(TASK STATEMENT): Reproduce precisely the lines between the start of the data below and the line with "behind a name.", both included.

(RECORDED INFORMATION):
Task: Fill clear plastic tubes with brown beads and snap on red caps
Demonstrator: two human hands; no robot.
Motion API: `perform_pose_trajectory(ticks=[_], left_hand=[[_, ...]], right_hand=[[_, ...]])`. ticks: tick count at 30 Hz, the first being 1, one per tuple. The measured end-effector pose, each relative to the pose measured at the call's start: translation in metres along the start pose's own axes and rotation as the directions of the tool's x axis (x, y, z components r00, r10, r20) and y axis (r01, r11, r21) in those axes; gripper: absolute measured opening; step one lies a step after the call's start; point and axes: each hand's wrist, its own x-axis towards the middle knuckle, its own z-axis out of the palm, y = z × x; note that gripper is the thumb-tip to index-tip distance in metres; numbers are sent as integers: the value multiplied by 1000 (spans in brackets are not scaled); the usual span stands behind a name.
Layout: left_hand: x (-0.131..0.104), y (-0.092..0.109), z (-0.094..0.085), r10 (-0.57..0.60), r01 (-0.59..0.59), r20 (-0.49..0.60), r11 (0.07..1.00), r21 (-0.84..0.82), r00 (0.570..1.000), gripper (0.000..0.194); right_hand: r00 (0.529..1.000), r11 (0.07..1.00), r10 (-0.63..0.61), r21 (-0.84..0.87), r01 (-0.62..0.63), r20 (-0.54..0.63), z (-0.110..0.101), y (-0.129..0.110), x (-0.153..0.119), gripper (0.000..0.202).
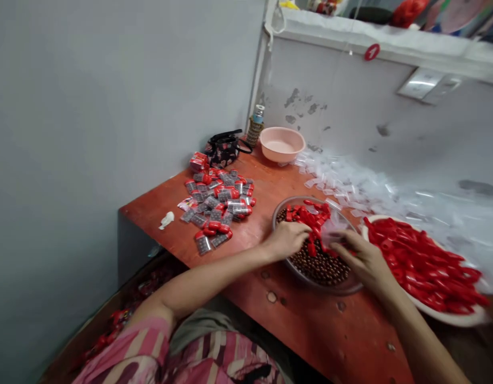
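My left hand (288, 240) reaches over a bowl (338, 289) with its fingers pinched together at a red plastic piece (313, 234). My right hand (360, 256) is closed on a clear plastic container (333, 226), blurred by motion, above the same bowl. Small round brown balls (320, 266) fill the bowl's near part, and red plastic pieces (302, 212) lie on top of them at the back. The fingertips of both hands are close together, and my fingers partly hide what they hold.
On the left of the red table (246, 269) lies a pile of filled clear packs with red ends (218, 202). A white tub of red pieces (426, 266) stands right. Clear plastic pieces (366, 181) spread along the wall. A pink basin (281, 144), bottle (255, 128) and black bag (222, 149) stand behind.
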Motion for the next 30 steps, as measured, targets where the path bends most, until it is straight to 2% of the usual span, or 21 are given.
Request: perform_pose_trajectory(ticks=[1, 3, 5, 6, 9, 11, 14, 17, 19, 22, 24, 26, 30], left_hand=[[0, -6, -3, -34, 34, -31, 999, -5, 999, 23], [0, -19, -4, -69, 68, -42, 998, -3, 997, 22], [1, -29, -1, -82, 82, -40, 997, 14, 996, 22], [1, -32, 2, -87, 88, -46, 996, 21, 995, 22], [2, -38, 11, -108, 110, -71, 994, 26, 992, 26], [3, -40, 15, -125, 127, -77, 992, 14, 989, 27], [4, -43, 15, -163, 160, -79, 986, -40, 984, 28], [4, -42, 11, -182, 175, -66, 980, -97, 981, 29], [3, -39, 9, -165, 159, -37, 980, -121, 986, 31], [2, -30, 9, -127, 134, 56, 978, -157, 990, 39], [3, -25, 11, -107, 130, 132, 975, -179, 985, 40], [5, -21, 15, -94, 130, 179, 972, -198, 979, 34], [11, -19, 22, -86, 149, 214, 943, -297, 973, 27]], right_hand=[[988, 979, -15, -199, 45, 152, -3, 4, -1, 18], [918, 858, 86, -497, 129, 387, 0, 11, -3, 19], [865, 771, 198, -618, 153, 462, 13, 16, -2, 22], [857, 771, 210, -618, 151, 471, 22, 17, -1, 22], [861, 829, 164, -541, 144, 481, 52, 19, 6, 23], [873, 871, 128, -475, 128, 470, 64, 20, 10, 23], [904, 935, 89, -348, 70, 419, 66, 26, 10, 20], [951, 993, 111, 8, -119, 288, 57, 32, 6, 19], [957, 926, 179, 288, -243, 229, 52, 33, 3, 23], [948, 787, 260, 529, -318, 183, 50, 30, 0, 27], [945, 731, 293, 604, -317, 142, 50, 26, -1, 27], [946, 725, 304, 617, -306, 112, 48, 23, -3, 27], [978, 831, 203, 522, -193, 39, 34, 21, -7, 37]])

(WRITTEN ANSWER):
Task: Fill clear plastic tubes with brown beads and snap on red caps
Demonstrator: two human hands; no robot.
Motion API: `perform_pose_trajectory(ticks=[_], left_hand=[[_, ...]], right_hand=[[_, ...]])`. ticks: tick count at 30 Hz, the first being 1, one per tuple. The measured end-effector pose, each relative to the pose measured at the call's start: translation in metres along the start pose's own axes and rotation as the directions of the tool's x axis (x, y, z components r00, r10, r20) and y axis (r01, r11, r21) in those axes; gripper: absolute measured opening; step one lies a step after the call's start; point and axes: each hand's wrist, its own x-axis towards the middle knuckle, its own z-axis out of the palm, y = z × x; note that gripper is the thumb-tip to index-tip distance in metres; numbers are sent as integers: the value multiplied by 1000 (spans in brackets are not scaled); the usual span stands behind a name.

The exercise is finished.